Pope to spend ‘few days’ in hospital due to respiratory infection

By Crispian Balmer and Alvise Armellini

VATICAN CITY (Reuters) – Pope Francis has a respiratory infection and will need to spend “a few days” in hospital for treatment, the Vatican said in a statement on Wednesday, amid concern for the 86-year-old’s condition.

The 86-year-old pontiff was taken to Rome’s Gemelli hospital after complaining of breathing difficulties over the past few days, the statement said. Tests showed he had the infection but did not have COVID-19, it said.

“Pope Francis is touched by the many messages received and expresses his gratitude for the closeness and prayer,” the Vatican said.

Francis, who this month marked 10 years as pope, is sometimes short of breath and generally more exposed to respiratory problems. He had part of one lung removed in his early 20s when training to be a priest in his native Argentina.

His latest hospitalisation comes ahead of a Palm Sunday service on April 2 that marks the start of a hectic week of ceremonies leading to Easter Sunday on April 9, throwing into doubt whether he would be able to lead them as customary.

Francis’ health has attracted increased scrutiny in the past two years, during which he has undergone colon surgery and begun using a wheelchair or a walking stick due to chronic pain in one knee.

The Vatican had initially said the pope had gone to hospital on Wednesday for a scheduled check-up. But Italian media reported he arrived in an ambulance after cancelling a television interview at the last minute.

Francis had attended his weekly general audience in St Peter’s Square in the morning, appearing in good health.

‘WE NEED HIM’

In Argentina, the faithful offered prayers for the recovery of the pope, who has not returned to his homeland since leaving for the Vatican a decade ago.

“If the Pope could listen to us, I would tell him that we need him because the reform that he faced is not finished,” said Marcela Mazzini, a professor at Inmaculada Concepcion Seminary in Buenos Aires, where the pope, then called Jorge Mario Bergoglio, studied.

The country that the first Latin American pope left behind faces intense political division, 99% inflation and near 40% poverty.

“I think you won’t go away without coming to Argentina first,” said engineer Santiago, Goggi, 40, obliquely referring to the pope’s eventual demise as he sat on the seminary steps. “You have to come see us.”

The son of Italian immigrants, the future pope lived modestly when he was archbishop of Buenos Aires, travelling by public transport and keeping a low profile when he visited the poor in shanty towns, where many still remember him.

At the city’s cathedral, Daniel Saco, a 59-year-old former catechist, said Francis “must be asking himself if he can or can’t go on.

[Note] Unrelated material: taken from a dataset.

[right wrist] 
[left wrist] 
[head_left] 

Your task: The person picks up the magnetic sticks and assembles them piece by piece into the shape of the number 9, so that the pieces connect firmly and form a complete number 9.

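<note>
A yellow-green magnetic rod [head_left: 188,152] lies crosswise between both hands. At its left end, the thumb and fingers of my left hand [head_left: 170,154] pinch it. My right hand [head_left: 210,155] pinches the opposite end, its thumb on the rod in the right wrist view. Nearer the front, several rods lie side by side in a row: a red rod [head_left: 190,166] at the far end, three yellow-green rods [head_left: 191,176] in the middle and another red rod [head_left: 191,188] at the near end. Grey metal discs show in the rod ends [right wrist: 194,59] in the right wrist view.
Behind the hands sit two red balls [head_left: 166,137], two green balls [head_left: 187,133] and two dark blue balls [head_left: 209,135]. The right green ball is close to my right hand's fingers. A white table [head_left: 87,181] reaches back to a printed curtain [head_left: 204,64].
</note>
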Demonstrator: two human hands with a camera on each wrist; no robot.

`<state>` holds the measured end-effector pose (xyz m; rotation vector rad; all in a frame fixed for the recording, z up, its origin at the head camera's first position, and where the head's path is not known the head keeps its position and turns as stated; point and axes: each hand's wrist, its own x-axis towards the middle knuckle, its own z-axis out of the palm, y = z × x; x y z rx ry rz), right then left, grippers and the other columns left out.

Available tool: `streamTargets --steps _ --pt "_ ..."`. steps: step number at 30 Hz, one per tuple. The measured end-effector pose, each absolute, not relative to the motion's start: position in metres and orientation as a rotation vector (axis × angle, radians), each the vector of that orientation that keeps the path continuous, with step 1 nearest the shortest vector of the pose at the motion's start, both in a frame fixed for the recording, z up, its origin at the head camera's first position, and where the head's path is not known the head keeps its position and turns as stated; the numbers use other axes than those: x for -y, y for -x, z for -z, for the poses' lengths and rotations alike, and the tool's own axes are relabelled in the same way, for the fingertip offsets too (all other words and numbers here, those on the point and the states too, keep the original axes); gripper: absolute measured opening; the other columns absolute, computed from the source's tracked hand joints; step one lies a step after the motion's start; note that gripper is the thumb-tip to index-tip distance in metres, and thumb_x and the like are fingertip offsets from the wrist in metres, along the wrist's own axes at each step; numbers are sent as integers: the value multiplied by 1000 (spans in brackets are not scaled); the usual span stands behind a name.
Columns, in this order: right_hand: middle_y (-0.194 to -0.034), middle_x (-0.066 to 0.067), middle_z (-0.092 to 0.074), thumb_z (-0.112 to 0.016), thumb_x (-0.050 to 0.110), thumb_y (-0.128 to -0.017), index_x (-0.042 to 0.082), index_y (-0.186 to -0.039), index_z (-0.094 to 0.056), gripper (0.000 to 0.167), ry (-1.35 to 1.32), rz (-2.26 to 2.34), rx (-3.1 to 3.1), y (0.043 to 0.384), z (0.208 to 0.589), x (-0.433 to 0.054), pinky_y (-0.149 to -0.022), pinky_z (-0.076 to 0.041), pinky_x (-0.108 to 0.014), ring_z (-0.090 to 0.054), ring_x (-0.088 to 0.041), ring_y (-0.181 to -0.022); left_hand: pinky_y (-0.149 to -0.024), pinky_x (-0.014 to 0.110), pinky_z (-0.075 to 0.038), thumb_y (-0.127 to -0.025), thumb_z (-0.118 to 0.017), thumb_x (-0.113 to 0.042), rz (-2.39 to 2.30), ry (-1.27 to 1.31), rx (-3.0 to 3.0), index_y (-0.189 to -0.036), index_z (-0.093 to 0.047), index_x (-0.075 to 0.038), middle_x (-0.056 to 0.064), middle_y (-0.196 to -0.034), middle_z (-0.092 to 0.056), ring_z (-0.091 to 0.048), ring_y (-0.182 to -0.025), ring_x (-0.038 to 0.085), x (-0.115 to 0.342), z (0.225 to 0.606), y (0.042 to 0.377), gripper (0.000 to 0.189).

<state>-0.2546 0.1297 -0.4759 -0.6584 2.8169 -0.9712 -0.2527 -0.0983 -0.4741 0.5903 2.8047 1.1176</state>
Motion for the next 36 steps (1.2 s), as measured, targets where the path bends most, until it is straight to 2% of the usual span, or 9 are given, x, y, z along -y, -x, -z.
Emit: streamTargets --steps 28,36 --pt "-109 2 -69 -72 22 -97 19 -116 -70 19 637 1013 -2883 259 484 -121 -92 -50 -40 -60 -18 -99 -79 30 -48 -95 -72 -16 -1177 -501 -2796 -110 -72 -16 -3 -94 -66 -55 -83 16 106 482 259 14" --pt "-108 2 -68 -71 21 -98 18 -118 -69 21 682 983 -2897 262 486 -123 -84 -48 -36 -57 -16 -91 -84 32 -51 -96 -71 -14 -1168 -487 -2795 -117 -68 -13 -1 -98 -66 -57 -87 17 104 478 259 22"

He must be praying and asking all of the Catholic world to pray for him. He always says ‘Pray for me,’ and must be open to what God dictates to his conscience.”

HEALTH CONDITIONS

The leader of the world’s nearly 1.4 billion Roman Catholics suffers from diverticulitis, a condition that can infect or inflame the colon, and was operated on at the Gemelli hospital in 2021 to remove part of his colon.

He said in January that the condition had returned and that it was causing him to put on weight, but that he was not overly concerned. He did not elaborate.

Francis told Reuters in an interview last year that he preferred not to have surgery on his troublesome knee because he did not want a repeat of long-term negative side effects from anaesthesia that he suffered after the 2021 operation.

Last July, returning from a trip to Canada, Francis acknowledged that his advancing age and his difficulty walking might have ushered in a new, slower phase of his papacy.

But since then he has visited Kazakhstan and Bahrain and made a trip last month to Democratic Republic of Congo and South Sudan.

He has also committed to visiting Hungary in late April, Portugal in August and the French city of Marseille in September. He has said, if it can be arranged, he would want to then fly from Marseille to Mongolia.

After praising his late predecessor Benedict XVI’s historic decision to resign on health grounds in 2013, Francis has indicated he would follow the example only if he were gravely incapacitated.

Asked by Italian Swiss television RSI in an interview broadcast on March 12 what condition would lead him to quit, he said “A tiredness that doesn’t let you see things clearly. A lack of clarity, of knowing how to evaluate situations”.